The WARN_ON() calls may be duplicated, -except- for
the check on whether self is exiting, since it looks
to be possible to get there via "state == EXIT_DEAD"
in exit_notify(). Though this would really mess up
do_exit()!!!
o exit_notify() can set EXIT_DEAD if the
task's exit_signal is -1, the task is not
ptraced, and the task's parent is undergoing
signal-group exit.
o exit_notify() will then do a release_task()
just before returning, possibly to do_exit().
o do_exit() does not preempt_disable() until
a few statements later, so it could hand
the scheduler a task structure with a lit
fuse!!!
So, should the preempt_disable() in do_exit() move
to precede the exit_notify() call? Or does some
sort of locking prevent a child from doing an exit()
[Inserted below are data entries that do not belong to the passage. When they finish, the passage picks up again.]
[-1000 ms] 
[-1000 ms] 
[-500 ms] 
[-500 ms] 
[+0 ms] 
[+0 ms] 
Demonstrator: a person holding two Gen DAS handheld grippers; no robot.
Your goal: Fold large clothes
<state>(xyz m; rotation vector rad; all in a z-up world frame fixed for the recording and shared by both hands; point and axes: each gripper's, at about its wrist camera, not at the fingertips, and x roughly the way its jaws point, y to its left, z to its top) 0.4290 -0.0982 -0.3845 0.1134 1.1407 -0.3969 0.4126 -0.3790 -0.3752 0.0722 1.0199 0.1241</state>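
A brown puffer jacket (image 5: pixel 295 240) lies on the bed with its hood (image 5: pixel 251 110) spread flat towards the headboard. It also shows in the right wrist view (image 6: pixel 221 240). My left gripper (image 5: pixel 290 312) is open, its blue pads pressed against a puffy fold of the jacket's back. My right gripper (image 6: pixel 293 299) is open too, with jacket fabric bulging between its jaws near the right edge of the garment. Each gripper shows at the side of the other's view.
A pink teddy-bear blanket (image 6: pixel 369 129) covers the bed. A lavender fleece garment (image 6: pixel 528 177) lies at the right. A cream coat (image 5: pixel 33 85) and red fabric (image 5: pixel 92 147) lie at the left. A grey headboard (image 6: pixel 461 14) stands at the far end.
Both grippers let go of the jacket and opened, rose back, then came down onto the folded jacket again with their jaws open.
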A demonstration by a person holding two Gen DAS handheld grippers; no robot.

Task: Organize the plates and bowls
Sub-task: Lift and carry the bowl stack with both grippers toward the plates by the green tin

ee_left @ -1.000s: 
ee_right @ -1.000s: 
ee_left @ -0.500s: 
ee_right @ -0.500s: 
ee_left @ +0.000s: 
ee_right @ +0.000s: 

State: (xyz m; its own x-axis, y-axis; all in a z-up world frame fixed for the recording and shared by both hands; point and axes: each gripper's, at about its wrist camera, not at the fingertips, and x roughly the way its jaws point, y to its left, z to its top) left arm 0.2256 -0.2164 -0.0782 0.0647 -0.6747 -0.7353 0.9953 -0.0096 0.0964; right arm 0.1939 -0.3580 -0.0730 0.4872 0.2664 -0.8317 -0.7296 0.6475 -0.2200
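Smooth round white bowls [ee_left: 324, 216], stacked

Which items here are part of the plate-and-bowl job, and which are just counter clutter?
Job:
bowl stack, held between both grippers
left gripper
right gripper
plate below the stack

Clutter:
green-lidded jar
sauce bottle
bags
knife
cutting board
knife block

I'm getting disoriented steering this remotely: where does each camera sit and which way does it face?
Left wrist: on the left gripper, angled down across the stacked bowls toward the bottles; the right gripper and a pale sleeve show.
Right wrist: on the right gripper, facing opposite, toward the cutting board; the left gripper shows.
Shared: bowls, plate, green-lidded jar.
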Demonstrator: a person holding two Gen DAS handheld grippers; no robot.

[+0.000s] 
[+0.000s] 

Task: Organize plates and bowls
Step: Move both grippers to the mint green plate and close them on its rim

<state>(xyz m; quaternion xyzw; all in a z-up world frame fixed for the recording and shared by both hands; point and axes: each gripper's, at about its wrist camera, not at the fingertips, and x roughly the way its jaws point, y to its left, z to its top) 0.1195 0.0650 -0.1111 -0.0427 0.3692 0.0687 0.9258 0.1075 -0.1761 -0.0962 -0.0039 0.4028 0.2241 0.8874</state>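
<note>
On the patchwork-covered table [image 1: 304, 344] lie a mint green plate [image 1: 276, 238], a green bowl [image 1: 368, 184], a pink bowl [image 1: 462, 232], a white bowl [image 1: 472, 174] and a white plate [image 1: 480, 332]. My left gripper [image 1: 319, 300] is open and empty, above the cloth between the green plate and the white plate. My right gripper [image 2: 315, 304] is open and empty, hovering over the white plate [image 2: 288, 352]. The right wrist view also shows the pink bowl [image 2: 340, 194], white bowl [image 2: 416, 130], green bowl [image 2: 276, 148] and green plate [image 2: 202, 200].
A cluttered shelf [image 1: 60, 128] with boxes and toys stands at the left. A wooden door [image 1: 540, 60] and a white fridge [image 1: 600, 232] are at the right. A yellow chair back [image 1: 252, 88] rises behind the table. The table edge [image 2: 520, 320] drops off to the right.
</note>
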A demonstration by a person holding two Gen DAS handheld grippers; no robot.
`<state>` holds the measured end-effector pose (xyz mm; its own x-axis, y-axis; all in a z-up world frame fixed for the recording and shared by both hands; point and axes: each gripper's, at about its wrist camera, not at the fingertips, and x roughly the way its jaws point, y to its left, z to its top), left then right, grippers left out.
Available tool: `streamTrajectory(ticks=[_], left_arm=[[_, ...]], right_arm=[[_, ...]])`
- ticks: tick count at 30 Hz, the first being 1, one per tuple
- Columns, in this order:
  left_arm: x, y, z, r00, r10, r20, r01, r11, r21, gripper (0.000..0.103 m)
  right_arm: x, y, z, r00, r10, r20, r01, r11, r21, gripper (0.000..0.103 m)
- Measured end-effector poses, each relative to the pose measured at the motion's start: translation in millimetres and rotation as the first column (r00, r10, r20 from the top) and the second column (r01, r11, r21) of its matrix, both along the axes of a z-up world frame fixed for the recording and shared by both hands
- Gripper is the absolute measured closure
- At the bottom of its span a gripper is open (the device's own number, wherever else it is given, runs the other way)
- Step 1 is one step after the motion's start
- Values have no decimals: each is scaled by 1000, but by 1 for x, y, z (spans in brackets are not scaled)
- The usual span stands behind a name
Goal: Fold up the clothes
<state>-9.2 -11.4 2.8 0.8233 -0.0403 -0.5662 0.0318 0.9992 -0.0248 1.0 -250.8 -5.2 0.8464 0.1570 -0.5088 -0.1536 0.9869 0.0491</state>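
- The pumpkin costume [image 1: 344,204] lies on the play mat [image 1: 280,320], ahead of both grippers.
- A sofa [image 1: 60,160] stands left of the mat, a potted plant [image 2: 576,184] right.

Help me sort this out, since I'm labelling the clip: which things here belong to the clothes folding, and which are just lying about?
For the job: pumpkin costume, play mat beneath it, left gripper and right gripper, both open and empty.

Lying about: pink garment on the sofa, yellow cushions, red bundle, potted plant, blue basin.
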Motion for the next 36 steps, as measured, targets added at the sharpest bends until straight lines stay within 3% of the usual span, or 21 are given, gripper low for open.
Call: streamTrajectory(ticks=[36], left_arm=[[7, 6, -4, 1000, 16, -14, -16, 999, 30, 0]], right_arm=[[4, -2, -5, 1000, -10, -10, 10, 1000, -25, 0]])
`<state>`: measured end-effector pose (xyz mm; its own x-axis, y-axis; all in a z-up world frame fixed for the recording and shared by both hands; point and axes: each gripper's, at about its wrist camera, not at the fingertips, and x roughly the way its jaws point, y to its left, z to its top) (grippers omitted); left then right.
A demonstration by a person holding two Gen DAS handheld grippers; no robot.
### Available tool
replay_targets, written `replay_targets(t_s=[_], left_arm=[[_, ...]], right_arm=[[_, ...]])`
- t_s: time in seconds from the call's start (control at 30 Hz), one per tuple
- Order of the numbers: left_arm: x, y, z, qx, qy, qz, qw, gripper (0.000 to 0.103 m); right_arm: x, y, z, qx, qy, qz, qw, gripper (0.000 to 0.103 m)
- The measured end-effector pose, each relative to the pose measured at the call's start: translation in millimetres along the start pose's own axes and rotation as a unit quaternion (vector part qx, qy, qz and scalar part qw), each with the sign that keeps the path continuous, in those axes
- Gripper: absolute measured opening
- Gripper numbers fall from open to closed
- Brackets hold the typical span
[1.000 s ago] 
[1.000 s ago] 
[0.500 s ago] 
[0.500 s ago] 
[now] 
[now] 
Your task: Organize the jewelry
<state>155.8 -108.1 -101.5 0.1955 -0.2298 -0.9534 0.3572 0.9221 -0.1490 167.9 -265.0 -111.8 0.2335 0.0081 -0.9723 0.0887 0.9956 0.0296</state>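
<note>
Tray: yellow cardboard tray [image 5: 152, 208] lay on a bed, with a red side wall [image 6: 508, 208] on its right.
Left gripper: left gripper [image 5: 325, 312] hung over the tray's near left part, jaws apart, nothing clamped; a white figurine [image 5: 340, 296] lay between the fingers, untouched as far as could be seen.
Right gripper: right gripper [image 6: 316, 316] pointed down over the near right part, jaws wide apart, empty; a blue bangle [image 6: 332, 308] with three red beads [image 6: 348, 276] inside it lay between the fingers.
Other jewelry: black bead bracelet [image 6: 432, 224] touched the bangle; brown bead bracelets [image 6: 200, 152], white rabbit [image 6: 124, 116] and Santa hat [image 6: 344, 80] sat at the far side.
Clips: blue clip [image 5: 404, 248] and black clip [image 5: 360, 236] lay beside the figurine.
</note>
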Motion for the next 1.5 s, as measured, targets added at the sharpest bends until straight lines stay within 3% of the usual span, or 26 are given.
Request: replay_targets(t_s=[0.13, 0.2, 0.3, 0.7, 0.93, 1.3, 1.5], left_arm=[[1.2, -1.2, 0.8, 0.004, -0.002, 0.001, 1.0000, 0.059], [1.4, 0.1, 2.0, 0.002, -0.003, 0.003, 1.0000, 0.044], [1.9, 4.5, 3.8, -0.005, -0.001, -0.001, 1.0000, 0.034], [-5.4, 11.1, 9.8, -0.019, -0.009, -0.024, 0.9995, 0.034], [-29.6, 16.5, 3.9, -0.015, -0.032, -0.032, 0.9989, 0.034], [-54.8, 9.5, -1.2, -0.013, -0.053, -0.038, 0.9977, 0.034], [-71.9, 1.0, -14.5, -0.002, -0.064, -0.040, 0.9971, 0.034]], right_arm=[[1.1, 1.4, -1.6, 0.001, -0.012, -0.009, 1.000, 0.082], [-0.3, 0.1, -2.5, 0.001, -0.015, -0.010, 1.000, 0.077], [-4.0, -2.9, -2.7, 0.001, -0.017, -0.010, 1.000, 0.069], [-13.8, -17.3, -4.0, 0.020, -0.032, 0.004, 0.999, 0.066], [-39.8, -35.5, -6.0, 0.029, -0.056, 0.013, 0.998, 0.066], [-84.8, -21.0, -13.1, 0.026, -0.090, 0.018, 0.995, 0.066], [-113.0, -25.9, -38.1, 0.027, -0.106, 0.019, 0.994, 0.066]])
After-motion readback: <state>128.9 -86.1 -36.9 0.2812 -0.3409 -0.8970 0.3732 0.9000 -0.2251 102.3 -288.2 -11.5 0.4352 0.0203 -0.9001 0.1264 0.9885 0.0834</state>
while its parent is catching a group signal? How
about the case where the child is process-group leader
of its own process? Or does the setting of
SIGNAL_GROUP_EXIT and the reparenting happen under
the same acquisition of tasklist_lock? This does
-not- appear to be the case when some process other
than the parent in the parent's group receives a
fatal group signal -- the parent is awakened to
kill itself in that case. @@@
@@@ mpol_free() seems to tolerate being called
under preempt_disable(). But it takes locks,
which would cause problems in -rt.
@@@ Ditto for mutex_debug_check_no_locks_held().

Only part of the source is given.